If you wanted to look at cost effective larger models take a look at used epyc gear and check the memory bandwidth on each CPU before you jump in. There's some weirdness around the 16 core mark.
cookerz30@reddit
My Alibaba EYPC has been cruising along just fine since last October.
Short-Sandwich-905@reddit
How much?
Terminator857@reddit
What model size? How many tokens per second?
LoafyLemon@reddit
Bro is still waiting for results
Terminator857@reddit
3 tokens per day? :P
KvAk_AKPlaysYT@reddit
A token a day keeps away
EmilPi@reddit
I guess you mean 3960X threadripper.
You can get 3970X results https://www.reddit.com/r/LocalLLaMA/comments/1erh260/2x_rtx_3090_threadripper_3970x_256gb_ram_llm/ (CPU-only results)

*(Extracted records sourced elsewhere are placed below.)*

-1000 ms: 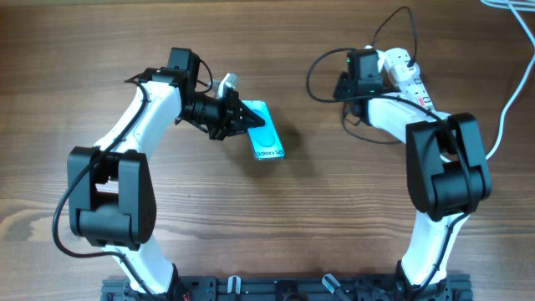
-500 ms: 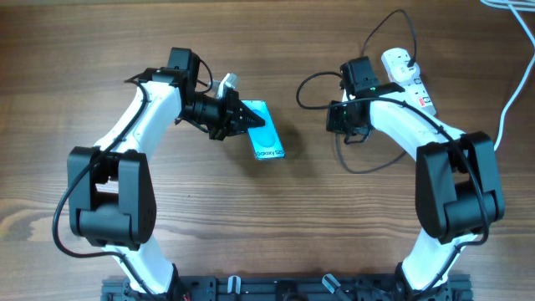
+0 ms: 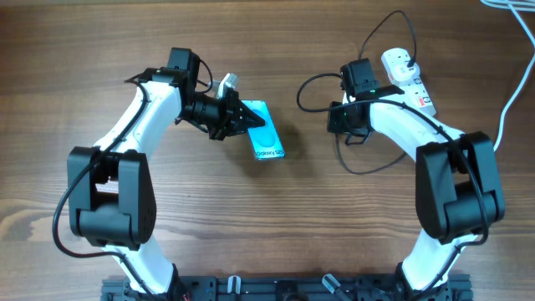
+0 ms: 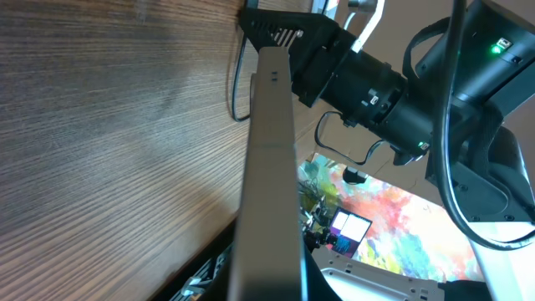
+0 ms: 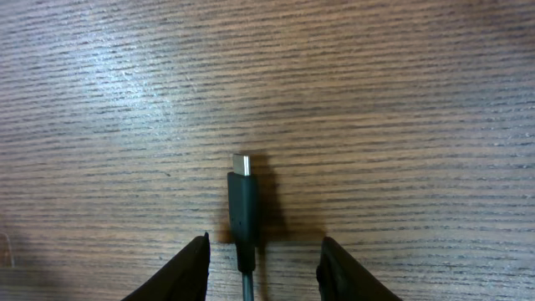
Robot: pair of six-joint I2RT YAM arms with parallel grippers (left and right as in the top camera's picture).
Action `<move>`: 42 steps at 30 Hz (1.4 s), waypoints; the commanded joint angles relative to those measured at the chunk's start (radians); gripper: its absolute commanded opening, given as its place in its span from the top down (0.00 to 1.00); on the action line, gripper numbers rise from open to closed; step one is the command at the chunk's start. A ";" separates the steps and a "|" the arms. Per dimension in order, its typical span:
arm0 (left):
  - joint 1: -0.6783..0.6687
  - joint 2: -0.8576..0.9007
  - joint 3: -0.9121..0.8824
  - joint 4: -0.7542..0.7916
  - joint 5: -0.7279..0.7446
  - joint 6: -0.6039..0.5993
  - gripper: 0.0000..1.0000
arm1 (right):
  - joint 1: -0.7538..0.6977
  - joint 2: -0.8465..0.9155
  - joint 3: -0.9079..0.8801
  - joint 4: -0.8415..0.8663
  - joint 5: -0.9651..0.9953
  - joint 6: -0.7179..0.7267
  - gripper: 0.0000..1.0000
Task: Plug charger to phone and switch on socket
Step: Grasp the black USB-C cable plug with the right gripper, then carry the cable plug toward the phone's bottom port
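Note:
The phone (image 3: 266, 138), teal-screened with "Galaxy" text at its near end, is held at its far end by my left gripper (image 3: 245, 117), which is shut on it. In the left wrist view the phone (image 4: 269, 167) shows edge-on. The charger's black cable (image 3: 308, 84) loops across the table to a white plug adapter (image 3: 396, 59) standing in the socket (image 3: 415, 84), a white power strip. My right gripper (image 3: 341, 125) is open and low over the cable's free end. In the right wrist view the connector tip (image 5: 242, 165) lies on the wood just ahead of the open fingers (image 5: 263, 269), which straddle the cable.
The socket's thick white cord (image 3: 510, 92) runs off the back right edge. A slack loop of black cable (image 3: 368, 171) lies near the right arm. My right arm (image 4: 393, 100) shows beyond the phone in the left wrist view.
My right gripper has moved left and toward the front, away from the socket, to the cable's connector end. The cable loop has shifted with it. My left arm and the phone are unmoved.

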 commanded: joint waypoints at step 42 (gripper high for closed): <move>0.003 -0.003 0.000 0.039 0.042 -0.001 0.96 | 0.008 0.012 -0.029 -0.007 -0.644 -0.239 0.96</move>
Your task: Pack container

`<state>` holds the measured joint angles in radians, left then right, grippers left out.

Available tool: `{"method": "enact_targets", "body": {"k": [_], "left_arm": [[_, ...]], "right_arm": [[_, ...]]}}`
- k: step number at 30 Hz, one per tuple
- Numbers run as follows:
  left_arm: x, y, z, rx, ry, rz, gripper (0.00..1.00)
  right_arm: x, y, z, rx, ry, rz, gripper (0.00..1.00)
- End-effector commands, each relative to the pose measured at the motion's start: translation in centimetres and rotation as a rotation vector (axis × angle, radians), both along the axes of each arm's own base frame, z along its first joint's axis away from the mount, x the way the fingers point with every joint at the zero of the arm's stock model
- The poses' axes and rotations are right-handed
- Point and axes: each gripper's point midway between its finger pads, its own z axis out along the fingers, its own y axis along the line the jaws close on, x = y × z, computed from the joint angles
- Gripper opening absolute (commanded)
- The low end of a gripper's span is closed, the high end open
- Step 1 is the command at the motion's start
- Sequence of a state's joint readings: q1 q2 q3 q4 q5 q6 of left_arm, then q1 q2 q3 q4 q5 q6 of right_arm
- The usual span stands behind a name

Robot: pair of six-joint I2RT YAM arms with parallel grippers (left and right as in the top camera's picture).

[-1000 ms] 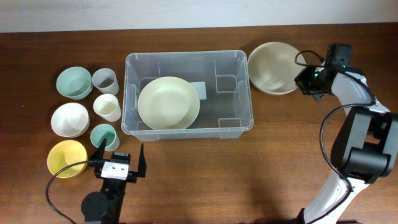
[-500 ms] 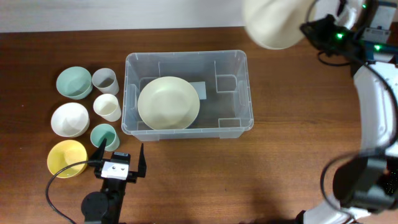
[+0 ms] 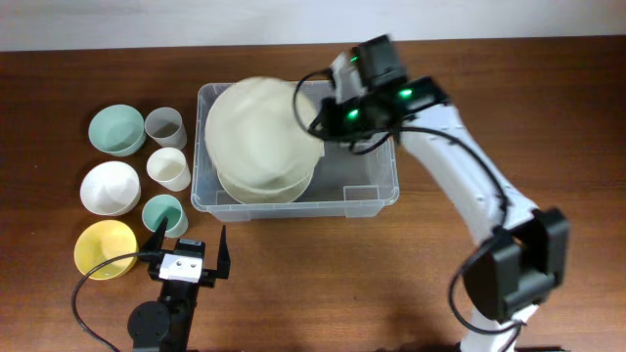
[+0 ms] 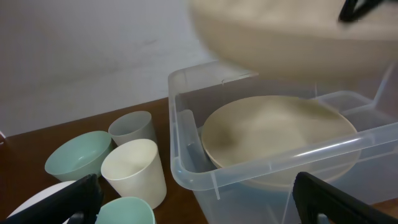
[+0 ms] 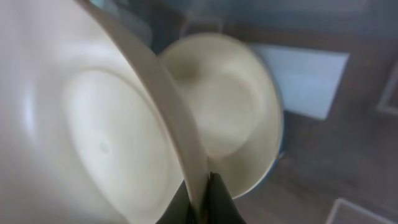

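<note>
The container (image 3: 380,188) sits mid-counter (image 3: 567,117), long side running 9 to 3 o'clock. The lower bowl (image 3: 284,188), cream, lies flat on its floor toward the 9 o'clock end. The upper bowl (image 3: 252,125), also cream, hangs tilted above it, overlapping the container's 12 o'clock rim and hiding most of the lower bowl.

The right hand (image 3: 333,115) pinches the upper bowl at its 3 o'clock edge. The wrist view shows fingers (image 5: 219,198) pressed on either side of the rim. The right arm rises from 5 o'clock, elbow bent, crossing the container's 3 o'clock end.

The left hand (image 3: 189,242) is at 7 o'clock, apart from the container, fingers spread, pointing to 12 o'clock.

Cups (image 3: 168,168) and small bowls (image 3: 109,188) stand at 9 o'clock.
</note>
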<state>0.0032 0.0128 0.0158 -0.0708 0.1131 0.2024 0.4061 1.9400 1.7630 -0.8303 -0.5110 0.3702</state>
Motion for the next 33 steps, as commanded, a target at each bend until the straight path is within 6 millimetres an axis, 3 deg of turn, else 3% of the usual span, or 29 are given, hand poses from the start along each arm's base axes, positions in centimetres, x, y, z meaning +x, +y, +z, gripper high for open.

Also, notice that I bought used mobo + used 3970X for 1000 euros, and it works just fine. For 2200 you better buy 2-3 RTX 3090...
CaptParadox@reddit
You're better off upgrading a video card than relying on CPU sadly. (5950x 16 core 32 threads here with a 3070ti)
StableLlama@reddit
Running a neural network is a massively parallel task. And it is a very simple task. This is something the GPU cores are perfectly suited for. And the complexity a CPU core can handle is overkill.
So it just comes down to the numbers: compare the count of the cores on the different systems and you'll know wich one is faster by which amount.
Terminator857@reddit
Not relevant. The bottleneck is memory bandwidth.